Interstellar

Miss Bobby_Christopher_NolanJ’affectionne tout particulièrement Christopher Nolan (et son frère Jonathan), le duo a toujours réussi à me fasciner, à me prendre la tête dans le bon sens du terme, me scotchant à mon siège aussi bien visuellement que par la qualité de leurs histoires (ne serait-ce aussi par le travail de Jonathan Nolan sur l’excellente série Person of Interest qui se renouvelle constamment). Alors, pour tout ça, je n’allais pas déroger à la règle et passer à côté d’Interstellar. Et une fois encore, il m’a laissée par terre, à bout de souffle.

Difficile d’entrer dans le vif du sujet tant les thèmes sont nombreux et ont chacun leur importance. Tout d’abord la famille, trouver le courage de la quitter au nom de l’humanité sans espoir de retour. Quitter une famille, un foyer raccroché à des repères. Vous ne vous êtes jamais mis à la place d’un astronaute en vous posant cette question : comment réagiriez-vous en étant loin de votre planète ? Quand vous voyagez à l’étranger, il reste ce repère geographique que s’il vous arrive quelque chose, vous aurez toujours un moyen de revenir chez vous, la Terre vous reliant. Mais lorsque vous êtes astronaute, les moyens de retour deviennent déjà plus compliqués, et plus rien ne vous raccroche à votre foyer, même pas le fait d’être sur la même planète. Et je ne parle même pas de changer de galaxie. Souvent je me la pose avec ce genre de film et je ressens un grand effroi. Si vous ajoutez à cela le temps qui ne s’écoule pas de la même manière, il y a de quoi se sentir angoissé. Ça tombe bien, c’est ce que j’ai ressenti devant Interstellar, ainsi qu’une profonde tristesse face à cet immense sacrifice de ce père de famille qui ne verra pas ses enfants grandir, magistralement interprété par l’illustre Matthew McConaughey, sans oublier la belle part féminine avec Anne Hathaway et Jessica Chastain, ajoutant en sensibilité et finesse.

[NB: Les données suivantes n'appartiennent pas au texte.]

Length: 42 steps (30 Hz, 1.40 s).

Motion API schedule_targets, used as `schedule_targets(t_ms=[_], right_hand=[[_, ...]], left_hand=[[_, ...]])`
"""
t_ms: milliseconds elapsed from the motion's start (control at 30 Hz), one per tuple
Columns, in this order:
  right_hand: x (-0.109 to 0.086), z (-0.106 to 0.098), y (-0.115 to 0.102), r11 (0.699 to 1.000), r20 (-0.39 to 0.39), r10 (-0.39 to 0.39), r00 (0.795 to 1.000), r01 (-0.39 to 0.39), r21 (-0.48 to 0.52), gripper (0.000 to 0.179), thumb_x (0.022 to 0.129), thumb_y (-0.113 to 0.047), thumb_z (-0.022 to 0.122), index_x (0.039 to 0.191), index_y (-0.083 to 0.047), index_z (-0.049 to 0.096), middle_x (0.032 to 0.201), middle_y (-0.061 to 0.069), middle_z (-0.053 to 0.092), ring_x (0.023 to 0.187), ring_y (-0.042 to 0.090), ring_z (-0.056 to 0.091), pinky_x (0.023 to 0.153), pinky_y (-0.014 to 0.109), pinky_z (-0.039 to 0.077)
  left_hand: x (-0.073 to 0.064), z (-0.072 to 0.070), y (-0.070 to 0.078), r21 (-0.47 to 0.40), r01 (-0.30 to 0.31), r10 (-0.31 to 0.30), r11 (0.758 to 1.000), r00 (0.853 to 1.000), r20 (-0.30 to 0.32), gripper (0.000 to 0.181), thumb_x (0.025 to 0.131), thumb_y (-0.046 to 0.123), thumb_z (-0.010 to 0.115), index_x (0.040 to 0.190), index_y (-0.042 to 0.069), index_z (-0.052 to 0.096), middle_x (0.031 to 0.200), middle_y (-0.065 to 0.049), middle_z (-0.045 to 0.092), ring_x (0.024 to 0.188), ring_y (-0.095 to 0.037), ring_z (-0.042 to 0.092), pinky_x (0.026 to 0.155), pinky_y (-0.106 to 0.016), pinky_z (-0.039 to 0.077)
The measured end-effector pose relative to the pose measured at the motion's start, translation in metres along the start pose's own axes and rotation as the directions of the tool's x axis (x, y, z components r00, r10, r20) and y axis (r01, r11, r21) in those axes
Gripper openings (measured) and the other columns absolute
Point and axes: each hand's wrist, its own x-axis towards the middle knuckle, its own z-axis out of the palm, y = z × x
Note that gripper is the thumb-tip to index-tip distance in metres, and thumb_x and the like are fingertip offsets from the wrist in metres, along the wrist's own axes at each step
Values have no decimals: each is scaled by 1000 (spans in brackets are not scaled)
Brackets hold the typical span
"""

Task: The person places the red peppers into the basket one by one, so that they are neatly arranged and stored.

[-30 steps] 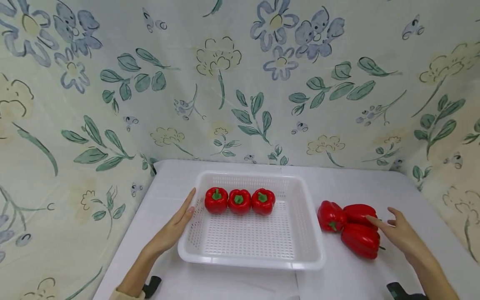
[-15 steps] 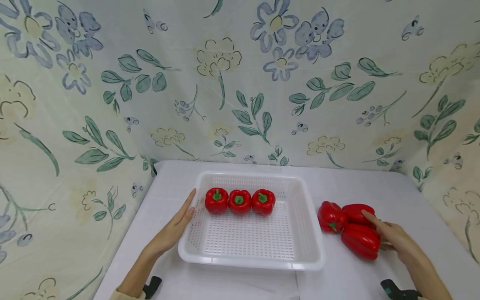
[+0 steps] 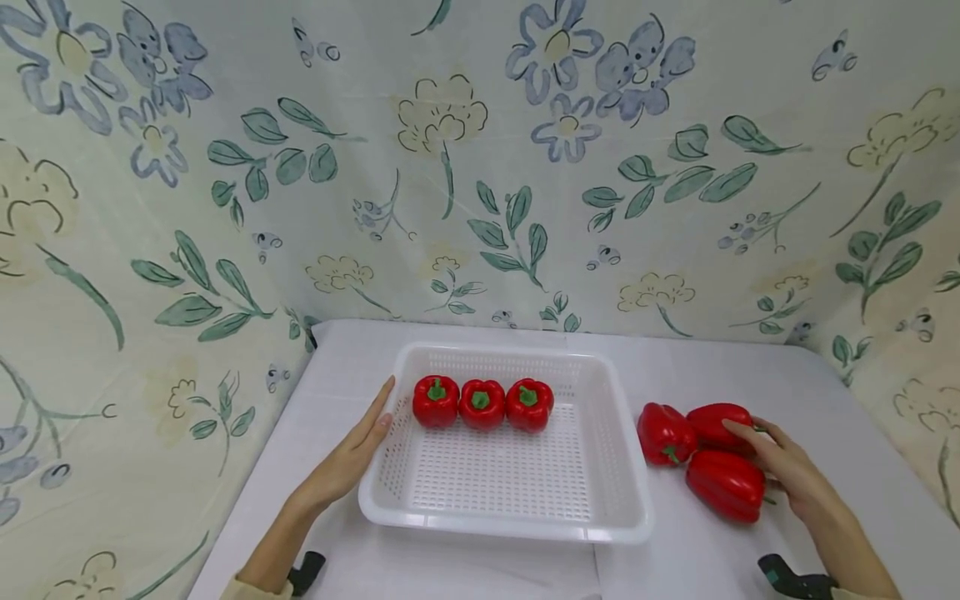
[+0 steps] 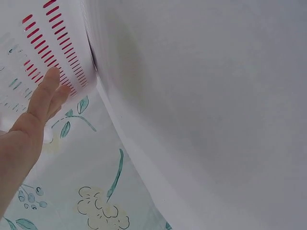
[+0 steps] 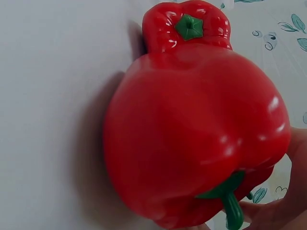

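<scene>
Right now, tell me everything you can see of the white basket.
The white basket looks like plastic: rectangular, open-topped, with a smooth rim and perforated walls and floor. It stands upright on the table. Three red peppers sit in a row toward its far side. The left hand touches its left side with straight fingers.

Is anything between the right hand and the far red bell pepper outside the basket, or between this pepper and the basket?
Nothing visible separates the right hand from that far red bell pepper: they appear to touch. Toward the white basket, the leftmost loose bell pepper and the basket's raised right side stand between.
</scene>
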Motion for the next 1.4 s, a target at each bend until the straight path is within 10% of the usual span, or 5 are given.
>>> schedule_targets(t_ms=[333,467,667,1033,1400], right_hand=[[-3,-2,-3,998,-65,-36,997,39,45,103,101,-66,42,162,-9,-18,165,38,10,146,56,25,113,73,37],[-5,-4,-5,994,-114,-107,988,111,25,99,103,-60,46,163,-13,-16,165,39,5,147,58,21,103,57,55],[-12,-3,-13,959,-180,-284,942,277,-62,95,105,-51,52,165,-8,-7,158,42,16,133,56,34,67,17,58],[-32,10,-48,891,-232,-448,863,412,-188,95,101,-47,62,168,-19,2,159,37,25,127,50,39,66,5,47],[-49,32,-96,791,-185,-610,770,580,-196,81,103,-40,61,168,-25,14,153,28,40,103,-6,45,75,3,47]], left_hand=[[0,0,-1,5,5,-5,1000,1000,-3,61,114,36,32,167,35,5,176,-8,7,156,-48,23,109,-62,48],[1,0,-1,6,-2,2,1000,1000,-2,61,113,36,33,167,35,5,176,-8,6,157,-48,22,109,-62,47],[0,1,-1,11,-6,7,1000,1000,-11,61,113,36,33,167,36,5,177,-6,6,157,-47,21,110,-62,46],[0,1,-3,1,-16,16,1000,1000,-5,61,114,33,33,168,33,5,176,-9,7,156,-49,23,107,-61,50],[1,0,-2,1,-7,7,1000,1000,1,60,114,33,32,168,34,5,176,-9,6,157,-49,21,111,-65,44]])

Interstellar cale aussi son récit sur l’évolution scientifique et humaine, repoussant loin les croyances, les connaissances actuelles pour aller au-delà, d’ailleurs de quel au-delà s’agit-il ? À vous de vous faire votre propre opinion. Comme souvent avec les films de Nolan, une relecture est souvent nécessaire pour appréhender les moindres détails, les moindres subtilités. Le petit reproche qu’on pourrait lui faire serait les termes très techniques destinés aux meilleurs scientifiques (mécanique quantique bonjour), mais c’est à mon sens son seul défaut. Le voyage visuel et cosmique est époustouflant, la bande originale signée Hans Zimmer est magnifique, parfois envoûtante souvent oppressante, les acteurs délivrent un jeu terriblement réaliste.

D’aucuns diront que Gravity peut aller se rhabiller, l’idée m’a aussi traversé l’esprit, mais ne comparez pas un film de survie entre un astronaute et l’immensité du vide intersidéral, et Interstellar où il n’est justement pas question de solitude.

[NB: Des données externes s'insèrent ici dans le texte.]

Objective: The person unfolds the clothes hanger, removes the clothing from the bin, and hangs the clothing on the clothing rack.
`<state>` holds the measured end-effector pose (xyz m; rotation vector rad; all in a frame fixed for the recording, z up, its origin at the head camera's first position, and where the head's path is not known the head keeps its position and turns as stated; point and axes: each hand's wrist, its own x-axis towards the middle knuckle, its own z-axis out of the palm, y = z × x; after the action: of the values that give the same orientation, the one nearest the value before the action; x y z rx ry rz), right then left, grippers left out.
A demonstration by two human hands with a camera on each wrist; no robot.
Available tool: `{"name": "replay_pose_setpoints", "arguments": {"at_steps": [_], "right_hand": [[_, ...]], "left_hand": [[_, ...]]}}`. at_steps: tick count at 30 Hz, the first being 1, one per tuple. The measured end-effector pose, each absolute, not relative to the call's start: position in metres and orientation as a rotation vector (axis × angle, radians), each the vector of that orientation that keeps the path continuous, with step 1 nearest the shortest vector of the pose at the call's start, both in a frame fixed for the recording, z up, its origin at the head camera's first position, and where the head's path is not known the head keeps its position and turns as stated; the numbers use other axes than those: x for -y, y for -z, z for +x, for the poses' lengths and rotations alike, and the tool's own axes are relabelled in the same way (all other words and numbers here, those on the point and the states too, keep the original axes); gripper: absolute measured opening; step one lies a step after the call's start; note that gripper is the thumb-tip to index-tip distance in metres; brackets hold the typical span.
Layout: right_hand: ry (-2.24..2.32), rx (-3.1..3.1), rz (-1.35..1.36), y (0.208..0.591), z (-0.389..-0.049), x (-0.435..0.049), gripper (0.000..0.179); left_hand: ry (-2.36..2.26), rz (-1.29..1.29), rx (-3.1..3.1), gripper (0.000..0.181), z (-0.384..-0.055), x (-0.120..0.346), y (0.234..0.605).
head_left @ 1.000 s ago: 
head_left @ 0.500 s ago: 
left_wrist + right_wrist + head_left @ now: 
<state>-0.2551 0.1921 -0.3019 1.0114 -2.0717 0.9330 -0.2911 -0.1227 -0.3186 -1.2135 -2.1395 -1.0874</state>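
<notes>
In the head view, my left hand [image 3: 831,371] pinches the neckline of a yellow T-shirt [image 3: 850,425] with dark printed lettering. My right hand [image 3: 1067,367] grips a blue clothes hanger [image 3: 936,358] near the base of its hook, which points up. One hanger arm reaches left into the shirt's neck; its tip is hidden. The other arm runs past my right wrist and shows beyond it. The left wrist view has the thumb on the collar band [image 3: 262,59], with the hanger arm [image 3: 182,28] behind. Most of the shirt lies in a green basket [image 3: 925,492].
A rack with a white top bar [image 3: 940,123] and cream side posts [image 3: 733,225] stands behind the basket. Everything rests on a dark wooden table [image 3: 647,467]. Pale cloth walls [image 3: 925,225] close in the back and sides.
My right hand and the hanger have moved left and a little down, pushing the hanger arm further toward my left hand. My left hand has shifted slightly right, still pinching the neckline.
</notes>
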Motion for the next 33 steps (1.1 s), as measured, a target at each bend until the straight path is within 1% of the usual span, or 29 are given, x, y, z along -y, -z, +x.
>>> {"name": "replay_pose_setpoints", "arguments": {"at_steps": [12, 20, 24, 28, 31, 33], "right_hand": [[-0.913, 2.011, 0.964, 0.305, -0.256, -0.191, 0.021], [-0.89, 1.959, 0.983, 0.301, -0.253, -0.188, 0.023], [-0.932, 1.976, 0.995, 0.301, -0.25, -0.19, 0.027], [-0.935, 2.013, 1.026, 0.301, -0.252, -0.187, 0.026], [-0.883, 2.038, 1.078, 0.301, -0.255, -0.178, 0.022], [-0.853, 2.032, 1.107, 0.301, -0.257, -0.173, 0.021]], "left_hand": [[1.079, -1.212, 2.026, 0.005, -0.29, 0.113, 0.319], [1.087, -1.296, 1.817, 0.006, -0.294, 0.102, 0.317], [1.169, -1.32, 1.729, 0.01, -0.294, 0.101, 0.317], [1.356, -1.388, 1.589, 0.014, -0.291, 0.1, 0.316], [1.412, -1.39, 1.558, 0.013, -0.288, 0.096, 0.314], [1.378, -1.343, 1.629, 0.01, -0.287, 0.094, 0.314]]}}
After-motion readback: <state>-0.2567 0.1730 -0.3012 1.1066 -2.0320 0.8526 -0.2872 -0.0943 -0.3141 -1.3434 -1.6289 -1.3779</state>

Vous l’aurez compris, amateurs de grands voyages, qu’ils soient aventureux ou spirituels, Interstellar est une épopée qui vous coupera à coup sûr le souffle.

Bonus références à Avengers et Inception (entre autres).

PS : Je n’ai pas parlé de tous les thèmes, car je ne peux pas, le mieux étant d’aller le voir, vous comprendrez par vous-mêmes.